This is a sensitive topic for many of us. I am optimistic we all wish the best for our fellow humans; just disagree on how to get there.

Disclamers :
-I am a Freesound moderator. I have seen and slightly participated behind the scenes to discussions about AI. I am really grateful and respectful towards the team seeing how serious and passionate yet respectful the discussions went. I am biased to respect the Freesound team.
-Posts, comments, replies by me (Sadiquecat) is my thoughts and opinions as an individual. I do not represent Freesound! Nor do I speak on their behalf.

CC0 Be a hero.

frederic.font

748 sounds

503 posts

1 year, 7 months ago

Thanks for opening this thread @Sadiquecat, a discussion was initiated in the blog post (https://blog.freesound.org/?p=2082#comment-115389), but it might be good to continue it here in the forums so participation is easier for anyone interested.

frederic
the freesound team

strangely_gnarled

17 sounds

605 posts

1 year, 7 months ago

Just one headsworth of thought:-
I'm concerned that Freesound may be swamped with many 100thousands of AI-gen uploads from, perhaps, just a small number of accounts making it impossible to manage and moderate them.
Measures/restrictions might be needed which would negatively impact the 'traditional' audio-artist posters who are the flesh on the backbone of this wonderful site.

Unfortunately I do not have ideas or suggestions for workable solutions to stop a casket of gems being tossed and stirred into a mountain of(probably very worthy) artificial stones.

I'm sure this sounds elitist, but I assure you It's not supposed to.
I don't begrudge or wish to interfere with the opportunities AI promises.
Equally I don't want to trawl endless shelves in a hyper-market of mass production if I'm interested in artisan originals from the creative skills from the likes of a Qubodup, ERH. RHumphries, klankbeeld... (random sample - hundreds++ more..)

I've never used a freesound sample in the outside world, but I've learned, been fascinated and inspired by creative people, their thoughts, sounds, tricks and techniques.
Perhaps I'm an oddity.
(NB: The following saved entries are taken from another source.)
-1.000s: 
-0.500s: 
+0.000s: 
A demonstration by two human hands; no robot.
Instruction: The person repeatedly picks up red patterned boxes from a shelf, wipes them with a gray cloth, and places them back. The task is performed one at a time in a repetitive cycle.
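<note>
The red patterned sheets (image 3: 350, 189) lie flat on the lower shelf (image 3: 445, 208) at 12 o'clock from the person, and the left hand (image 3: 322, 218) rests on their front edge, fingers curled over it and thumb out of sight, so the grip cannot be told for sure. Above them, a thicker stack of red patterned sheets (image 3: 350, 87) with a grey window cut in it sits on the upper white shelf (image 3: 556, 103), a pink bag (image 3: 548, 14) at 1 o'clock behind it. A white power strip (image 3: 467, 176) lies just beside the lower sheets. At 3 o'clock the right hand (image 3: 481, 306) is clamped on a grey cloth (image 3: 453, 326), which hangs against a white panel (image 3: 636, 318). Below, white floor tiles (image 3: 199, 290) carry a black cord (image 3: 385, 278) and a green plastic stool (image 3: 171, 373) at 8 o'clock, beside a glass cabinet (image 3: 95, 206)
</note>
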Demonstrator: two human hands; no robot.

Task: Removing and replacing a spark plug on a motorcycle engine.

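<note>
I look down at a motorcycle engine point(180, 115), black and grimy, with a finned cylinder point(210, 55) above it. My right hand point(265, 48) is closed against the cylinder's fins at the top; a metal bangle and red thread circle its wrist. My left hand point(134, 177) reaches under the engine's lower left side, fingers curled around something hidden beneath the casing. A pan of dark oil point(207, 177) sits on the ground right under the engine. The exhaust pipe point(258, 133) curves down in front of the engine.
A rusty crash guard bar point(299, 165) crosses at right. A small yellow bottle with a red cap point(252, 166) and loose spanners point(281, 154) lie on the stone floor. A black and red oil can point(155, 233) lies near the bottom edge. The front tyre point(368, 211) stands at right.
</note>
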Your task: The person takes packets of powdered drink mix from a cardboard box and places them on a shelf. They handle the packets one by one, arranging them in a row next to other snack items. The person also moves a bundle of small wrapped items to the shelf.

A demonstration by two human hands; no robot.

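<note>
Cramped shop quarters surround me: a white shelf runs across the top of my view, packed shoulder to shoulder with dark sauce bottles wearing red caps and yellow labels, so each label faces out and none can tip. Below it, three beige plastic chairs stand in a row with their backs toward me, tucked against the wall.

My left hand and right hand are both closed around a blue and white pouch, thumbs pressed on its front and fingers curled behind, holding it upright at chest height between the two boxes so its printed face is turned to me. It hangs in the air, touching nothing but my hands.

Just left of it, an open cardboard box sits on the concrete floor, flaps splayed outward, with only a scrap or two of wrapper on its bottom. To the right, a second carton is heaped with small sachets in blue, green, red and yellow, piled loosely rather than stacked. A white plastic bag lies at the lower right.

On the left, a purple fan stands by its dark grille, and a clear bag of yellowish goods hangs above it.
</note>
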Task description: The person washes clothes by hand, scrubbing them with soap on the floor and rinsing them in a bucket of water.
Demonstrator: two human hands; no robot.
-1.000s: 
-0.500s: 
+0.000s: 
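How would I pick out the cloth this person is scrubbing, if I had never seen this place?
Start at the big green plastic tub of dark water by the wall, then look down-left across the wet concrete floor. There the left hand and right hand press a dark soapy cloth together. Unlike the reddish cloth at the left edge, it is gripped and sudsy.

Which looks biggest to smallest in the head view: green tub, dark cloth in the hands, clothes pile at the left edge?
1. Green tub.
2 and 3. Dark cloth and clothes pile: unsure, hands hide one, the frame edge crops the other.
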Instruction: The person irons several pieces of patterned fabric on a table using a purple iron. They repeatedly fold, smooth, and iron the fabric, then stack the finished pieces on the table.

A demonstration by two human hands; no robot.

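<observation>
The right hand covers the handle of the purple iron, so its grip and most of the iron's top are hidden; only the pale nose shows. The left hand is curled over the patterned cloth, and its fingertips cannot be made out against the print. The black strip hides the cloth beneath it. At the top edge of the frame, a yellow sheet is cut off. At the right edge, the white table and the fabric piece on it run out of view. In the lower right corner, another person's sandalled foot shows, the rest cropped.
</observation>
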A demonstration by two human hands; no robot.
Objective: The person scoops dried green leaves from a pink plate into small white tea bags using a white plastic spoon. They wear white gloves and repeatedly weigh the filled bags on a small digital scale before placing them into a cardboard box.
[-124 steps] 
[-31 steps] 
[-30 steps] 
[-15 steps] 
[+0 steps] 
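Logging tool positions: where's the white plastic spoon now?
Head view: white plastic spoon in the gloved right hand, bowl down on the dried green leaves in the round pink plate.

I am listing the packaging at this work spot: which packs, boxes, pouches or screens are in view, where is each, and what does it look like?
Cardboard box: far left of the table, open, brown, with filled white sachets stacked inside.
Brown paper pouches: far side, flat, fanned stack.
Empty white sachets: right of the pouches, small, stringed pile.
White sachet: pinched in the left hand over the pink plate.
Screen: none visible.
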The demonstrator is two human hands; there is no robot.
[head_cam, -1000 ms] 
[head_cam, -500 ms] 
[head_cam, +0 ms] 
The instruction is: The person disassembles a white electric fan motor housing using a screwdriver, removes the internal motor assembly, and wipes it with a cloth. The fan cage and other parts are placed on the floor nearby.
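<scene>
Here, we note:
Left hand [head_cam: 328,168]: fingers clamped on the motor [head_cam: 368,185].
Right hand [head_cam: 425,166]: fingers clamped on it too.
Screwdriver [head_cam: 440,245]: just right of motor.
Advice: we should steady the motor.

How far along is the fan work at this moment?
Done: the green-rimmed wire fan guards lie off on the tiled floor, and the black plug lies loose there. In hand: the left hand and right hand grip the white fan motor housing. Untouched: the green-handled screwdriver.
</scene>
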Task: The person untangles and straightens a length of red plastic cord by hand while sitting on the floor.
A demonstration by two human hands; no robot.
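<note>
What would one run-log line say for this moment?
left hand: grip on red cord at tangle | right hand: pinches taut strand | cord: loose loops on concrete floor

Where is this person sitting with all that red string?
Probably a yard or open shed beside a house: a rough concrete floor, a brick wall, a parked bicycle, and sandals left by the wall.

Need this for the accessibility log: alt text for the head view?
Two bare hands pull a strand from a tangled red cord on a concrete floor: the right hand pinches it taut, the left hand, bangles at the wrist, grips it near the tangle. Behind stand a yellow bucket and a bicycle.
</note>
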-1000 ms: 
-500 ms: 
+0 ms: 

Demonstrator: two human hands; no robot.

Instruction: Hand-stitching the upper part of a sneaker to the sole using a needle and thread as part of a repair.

Certainly not a typical freesounder.

Wibby

Heaven in the sky is to die for, Heaven on earth is to live for.

Sadiquecat

3,414 sounds

461 posts

1 year, 7 months ago

You're definitely not alone there.

There's a "AI sound flooding" section in the blog post.

There's the idea of having a flag for AI content, and being able to filter it in/out of searches.

As far as moderation goes, there's ideas of having systems to automatically identify AI generated content. Ironically using AI to identify AI to flag AI LOL.

The blogpost also mentions

we don’t see the flooding problem as a very likely scenario, at least in quantities that would severely impact Freesound. We believe that, unlike other platforms in which users upload content and get economic rewards for its consumption, Freesound users have no incentives for uploading large amounts of content and abusing our terms. Furthermore, the relatively small size of Freesound plays in our favour: in case of need, we might be able to impose more strict rules for uploading sounds and manual checks which would allow us to avoid content flooding.

I half agree with this, while it is true that there's not much incentive to spam, I think the ease to make sounds will draw a larger good willing public wanting to contribute stuff they made using AI. After all easier to find an Ai website than go out and record something. So that ease will probably draw more people in for the better or worse.
Then will come a layer of quantity. For the same reasons, id expect average Joe to generate 50sounds instead of recording 3. In other words one AI user could count as 5 normal users.
So I don't foresee a commercial spamming of AI content that would overwhelm Freesound, but I can imagine AI uploads being a substantial part of uploads. (Say over 40%) in 5years or so.
Flooding wouldn't be an issue (at least for users) as long as it can be filtered out / flagged. But the more uploads inviably means more work for the mod team, which in turns means more time for tickets for human recorded/made sounds to be approved.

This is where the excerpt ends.